EXERCISE
Through the last line of the material below, starting at the line with "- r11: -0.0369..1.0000", return every line exactly and only those.

INFORMATION SHOWN
--- START ---
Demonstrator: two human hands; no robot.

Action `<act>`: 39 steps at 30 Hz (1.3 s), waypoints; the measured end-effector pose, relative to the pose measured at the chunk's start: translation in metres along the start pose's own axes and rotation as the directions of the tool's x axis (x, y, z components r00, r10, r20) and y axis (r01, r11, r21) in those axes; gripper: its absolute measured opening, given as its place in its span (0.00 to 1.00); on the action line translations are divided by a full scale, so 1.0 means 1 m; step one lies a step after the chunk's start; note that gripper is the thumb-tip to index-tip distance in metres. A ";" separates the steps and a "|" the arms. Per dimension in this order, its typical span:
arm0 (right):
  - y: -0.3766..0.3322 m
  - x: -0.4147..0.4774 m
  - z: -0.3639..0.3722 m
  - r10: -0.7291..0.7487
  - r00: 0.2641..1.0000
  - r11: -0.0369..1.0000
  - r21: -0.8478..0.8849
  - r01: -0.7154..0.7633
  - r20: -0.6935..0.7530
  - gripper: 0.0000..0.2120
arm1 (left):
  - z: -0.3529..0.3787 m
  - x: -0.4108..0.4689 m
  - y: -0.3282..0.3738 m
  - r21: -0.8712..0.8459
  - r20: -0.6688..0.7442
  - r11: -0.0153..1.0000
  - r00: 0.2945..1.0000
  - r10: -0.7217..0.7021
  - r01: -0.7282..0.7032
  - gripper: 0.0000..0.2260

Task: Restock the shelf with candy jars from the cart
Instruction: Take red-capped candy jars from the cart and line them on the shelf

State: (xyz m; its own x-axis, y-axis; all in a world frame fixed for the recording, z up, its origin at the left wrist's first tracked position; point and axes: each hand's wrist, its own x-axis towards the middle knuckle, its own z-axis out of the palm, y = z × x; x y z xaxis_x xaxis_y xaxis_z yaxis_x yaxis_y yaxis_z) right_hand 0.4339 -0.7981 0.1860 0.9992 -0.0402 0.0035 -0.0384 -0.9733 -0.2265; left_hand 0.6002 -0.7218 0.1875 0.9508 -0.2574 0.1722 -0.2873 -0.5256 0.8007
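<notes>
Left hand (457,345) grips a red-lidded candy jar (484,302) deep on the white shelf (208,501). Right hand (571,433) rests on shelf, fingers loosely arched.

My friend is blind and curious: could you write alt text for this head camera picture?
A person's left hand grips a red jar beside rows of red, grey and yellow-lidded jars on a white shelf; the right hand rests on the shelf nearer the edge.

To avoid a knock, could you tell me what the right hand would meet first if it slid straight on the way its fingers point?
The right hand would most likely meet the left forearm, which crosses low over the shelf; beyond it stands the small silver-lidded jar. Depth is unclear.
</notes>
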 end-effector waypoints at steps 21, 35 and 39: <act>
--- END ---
FINISHED TASK
  - r11: -0.0369..1.0000
  - r21: -0.8478..0.8849
  - r01: -0.7154..0.7633
  - r20: -0.6935..0.7530
  - gripper: 0.0000..0.2120
arm1 (left):
  - z: -0.3529..0.3787 m
  - x: -0.4108..0.4689 m
  - y: -0.3282..0.3738 m
  - r21: -0.8712..0.8459
  - r20: -0.6688..0.7442
  - r11: -0.0153..1.0000
  - r00: 0.2945..1.0000
  - r10: -0.7217..0.7021
  - r01: -0.7282..0.7032
  - gripper: 0.0000..0.2260

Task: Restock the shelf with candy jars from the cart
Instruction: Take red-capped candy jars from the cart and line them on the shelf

State: (xyz m; its own x-axis, y-axis; all in a world frame fixed for the recording, z up, its origin at the left wrist's first tracked position; point and axes: each hand's wrist, its own x-axis towards the middle knuckle, its own z-axis out of the palm, y = z × x; x y z xaxis_x xaxis_y xaxis_z yaxis_x yaxis_y yaxis_z) right_hand 0.4339 -0.7981 0.1860 0.9992 -0.0402 0.0035 -0.0384 -0.9733 -0.2265; left_hand 0.6002 -0.7218 0.1875 0.9508 -0.2574 0.1722 -0.2873 -0.5256 0.8007
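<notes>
Left hand (457,345) grips a red-lidded candy jar (484,302) deep on the white shelf (208,501). Right hand (571,433) rests on shelf, fingers loosely arched.

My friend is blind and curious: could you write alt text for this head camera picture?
A person's left hand grips a red jar beside rows of red, grey and yellow-lidded jars on a white shelf; the right hand rests on the shelf nearer the edge.

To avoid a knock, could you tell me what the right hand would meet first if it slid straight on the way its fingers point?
The right hand would most likely meet the left forearm, which crosses low over the shelf; beyond it stands the small silver-lidded jar. Depth is unclear.
</notes>
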 end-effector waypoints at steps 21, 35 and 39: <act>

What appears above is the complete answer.